Vania : Ah oui, j’avais une personnalité brillante, qui n’éclairait personne pourtant !
Une personnalité brillante ?… Cesse tes médisances. J’ai maintenant 46 ans. Jusqu’à l’année dernière je m’efforçais de plonger les yeux dans le brouillard de votre scholastique, afin de ne pas apercevoir la vie véritable et je pensais que je m’en sortais bien. Et maintenant si vous saviez, je ne dors plus, par dépit, par colère d’avoir si stupidement laissé s’envoler les instants où j’aurai pu posséder tout ce que la vieillesse me refuse à présent .
Sonia : Oncle Vania, c’est ennuyant ! »
L'auteur
• Anton Tchekhov, né en 1860 dans le sud de la Russie tsariste, mort en Allemagne en 1904, est l’auteur d’une tétralogie célèbre : La Mouette, Oncle Vania, Les Trois Sœurs, La Cerisaie.
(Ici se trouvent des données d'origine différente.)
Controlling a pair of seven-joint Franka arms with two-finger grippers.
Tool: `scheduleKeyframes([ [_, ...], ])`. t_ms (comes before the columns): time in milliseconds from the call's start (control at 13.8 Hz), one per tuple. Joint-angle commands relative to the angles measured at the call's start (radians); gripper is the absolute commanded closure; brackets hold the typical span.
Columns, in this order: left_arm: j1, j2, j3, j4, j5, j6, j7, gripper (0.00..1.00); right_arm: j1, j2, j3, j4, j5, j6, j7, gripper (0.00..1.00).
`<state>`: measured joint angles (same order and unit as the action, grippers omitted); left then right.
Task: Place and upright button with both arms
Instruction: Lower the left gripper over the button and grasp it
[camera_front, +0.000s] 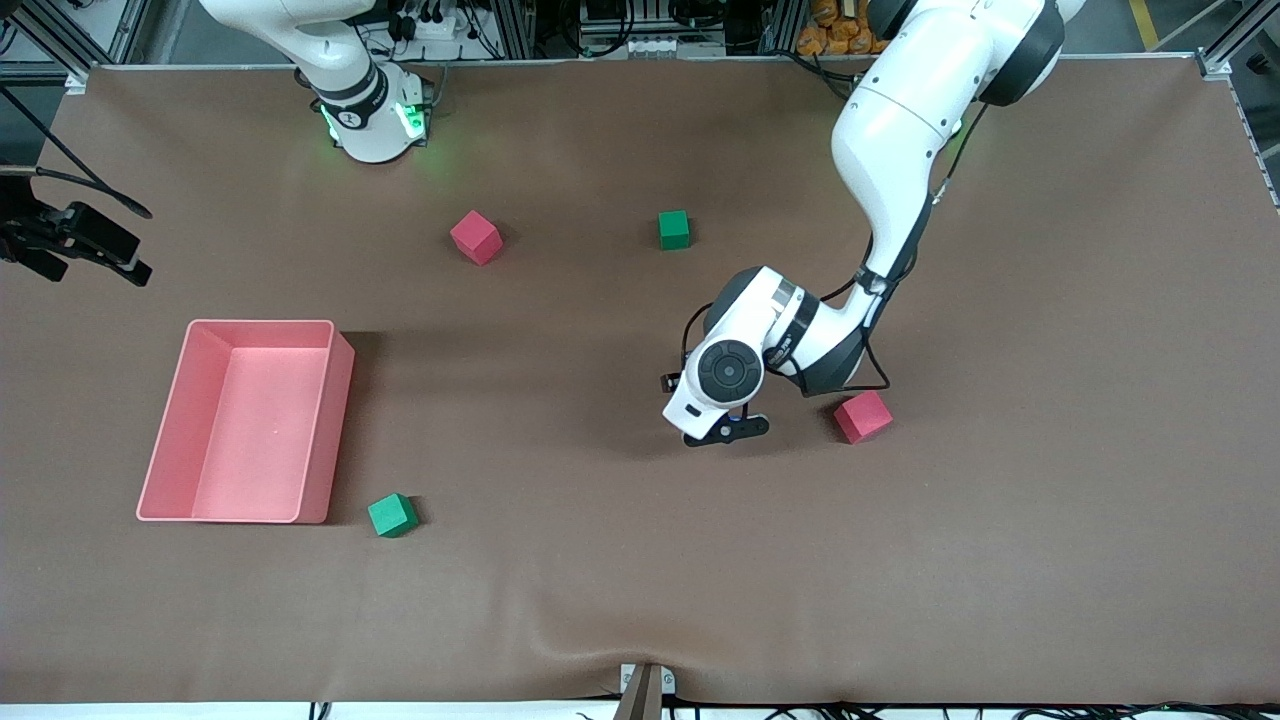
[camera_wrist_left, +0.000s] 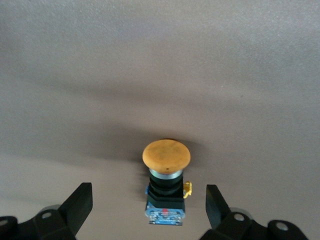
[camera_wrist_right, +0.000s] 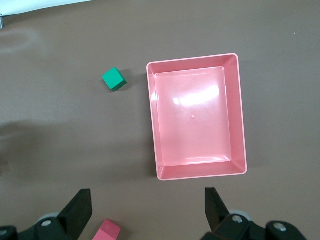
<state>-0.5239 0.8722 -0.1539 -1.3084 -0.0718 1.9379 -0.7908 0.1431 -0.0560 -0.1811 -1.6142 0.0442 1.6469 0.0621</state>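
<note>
The left arm reaches out from its base and bends down to the middle of the brown table (camera_front: 1000, 560), its gripper (camera_front: 725, 430) low over the mat just beside a red cube (camera_front: 862, 416) that sits toward the left arm's end. In the left wrist view the gripper's (camera_wrist_left: 147, 205) jaws are spread wide, and the button (camera_wrist_left: 166, 182) stands upright on the mat between the fingertips (camera_wrist_left: 80, 202), touching neither; its round orange cap faces up over a dark body with a blue base. In the front view the button is hidden under the wrist. The right arm waits, its gripper (camera_front: 70, 245) up in the air at the right arm's end of the table, above the pink tray (camera_front: 330, 420). Its wrist view shows its jaws (camera_wrist_right: 147, 207) spread too, empty, above the tray (camera_wrist_right: 240, 115) and a green cube (camera_wrist_right: 114, 79) beside it. Another red cube (camera_front: 476, 237) and green cube (camera_front: 674, 229) lie nearer the bases.
</note>
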Motion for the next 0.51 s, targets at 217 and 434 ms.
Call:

La prime jeunesse d’Anton sur les bords de la mer d’Azov est difficile. Vivant d’expédients au sein d’une famille nombreuse et démunie, descendante directe du servage, il réussit héroïquement ses études de médecine, mais s’illustre rapidement dans l’écriture. Pendant des années il produit nombre de récits, de nouvelles, de pièces comiques à succès. Il se mit à voyager aux antipodes (à l’île Sakhaline par exemple), se vouant à l’observation des classes les plus défavorisées. Travailleur acharné, il meurt de tuberculose à 44 ans. La première représentation de La Cerisaie eut lieu en 1904, 6 mois avant sa mort.
• Clément Poirée, metteur en scène, est le directeur du théâtre de la Tempête depuis 2017, où il a été le collaborateur du très brillant Philippe Adrien de 2000 à 2016. Il met alors en scène Dans la Jungle des villes et Homme pour Homme de Brecht, Beaucoup de Bruit pour rien et La Nuit des Rois de Shakespeare. En 2017, il crée La Baye de Philippe Adrien, La Vie est un Songe de Caldéron. En 2018 Culture-tops a vu et chroniqué Dans le Frigo d’après Copi et Les Enivrés d’Ivan Viripaev, toujours dans des mises scène de Clément Poirée, lequel monte ensuite en 2019 Macbeth et Les Bonnes de Genet. En 2020/21 la représentation de Catch, super production de Poirée et de quatre auteurs, fut un grand moment pour le public, les artistes et nous-même, chroniqueur pour Culture-tops.